Disadvantages are a more complex process involving milling blending
extrusion and drying. Usually excipients are solids in this
formulation.
[0238] Other useful formulations for the pesticidal compositions
include suspo-emulsions, flowable formulations, and suspension
concentrates.
[0239] Flowable formulations consist of particles of the pesticide
complex (coated particulate matter of the pesticide) suspended in a
liquid carrier, generally water. Flowables, may include a small
amount of a surfactant as a wetting agent and dispersants that are
generally anionic or nonionic, and will typically contain
pesticides in the range of 5% to 95%, frequently from 10 to 50%, by
weight of the composition. For application, flowables may be
diluted in water or other liquid vehicle and are normally applied
as a spray to the area to be treated.
[0240] Suspension concentrates (SC) are dispersions of finely
divided (2-15 micron) water-insoluble solid particles of the
pesticide complex in water. Pesticide contents range from 8-50%
w/w. They are pourable, easily dispersible in water and should be
stable to settling in the package. Polymers such as xanthan gum are
used to prevent settling by increasing the yield stress of the
suspension. Some polymeric dispersants, such as polyacrylic acid
salts, are used. The dispersions may be stabilized against
flocculation by use of polymers such as methacrylate grafted with
polyethylene glycol (Atlox). Ethylene oxide/propylene oxide
copolymers may be used to provide some stabilization after
dilution.
[0241] Suspo-emulsions (SE) are dispersions of water immiscible
liquids and finely divided (2-15 micron) water-insoluble solid
particles of the pesticide complex (coated particulate matter of
the pesticide) in water. Pesticide contents range from 8-50% w/w.
They are pourable, easily dispersible in water and should be stable
to settling in the package. They contain several surfactants, in
order to both stabilize the particles and emulsify the liquids.
Some polymeric dispersants, such as polyacrylic acid salts, are
used. SEs, like SCs, may be stabilized against flocculation by use
of polymers such as methacrylate grafted with polyethylene glycol
(Atlox). Ethylene oxide/propylene oxide copolymers may be used to
provide some stabilization after dilution.
[0242] Useful formulations include suspensions of the coated
pesticide in a relatively non-volatile solvent such as water, corn
oil, kerosene, propylene glycol, or other suitable solvents.
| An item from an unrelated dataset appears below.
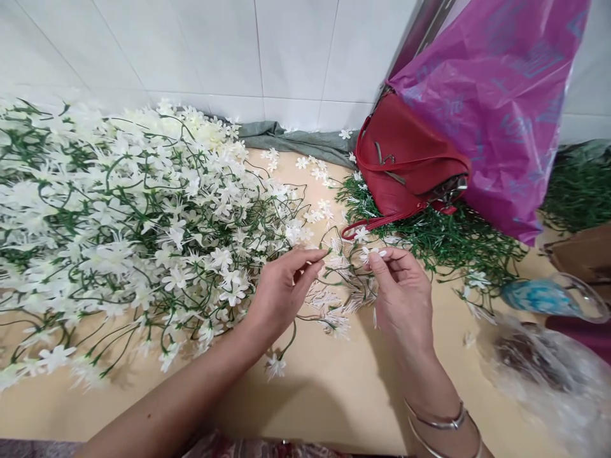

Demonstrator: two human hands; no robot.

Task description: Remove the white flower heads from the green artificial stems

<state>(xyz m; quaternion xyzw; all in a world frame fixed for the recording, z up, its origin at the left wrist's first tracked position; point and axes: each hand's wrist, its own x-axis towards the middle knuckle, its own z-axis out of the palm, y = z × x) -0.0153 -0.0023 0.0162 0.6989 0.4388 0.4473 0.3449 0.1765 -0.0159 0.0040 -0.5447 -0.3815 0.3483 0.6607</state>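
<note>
Tan table beneath white flowers; green stems; red bag.

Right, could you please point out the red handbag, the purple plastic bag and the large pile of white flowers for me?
Red handbag (405,149): head view, on its front body.
Purple plastic bag (496,108): head view, on its printed side.
Pile of white flowers (143,229): head view, around its middle.

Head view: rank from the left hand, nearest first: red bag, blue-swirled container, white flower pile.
From the left hand:
1. White flower pile, immediately left
2. Red bag, ahead and right
3. Blue-swirled container, far right
</note>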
Granular formulations, wherein the coated pesticide is carried on
relative coarse particles, are of particular utility for aerial
distribution or for penetration of cover crop canopy. Pressurized
sprays, typically aerosols wherein the coated pesticide is
dispersed in finely divided form as a result of vaporization of a
low-boiling dispersant solvent carrier may also be used.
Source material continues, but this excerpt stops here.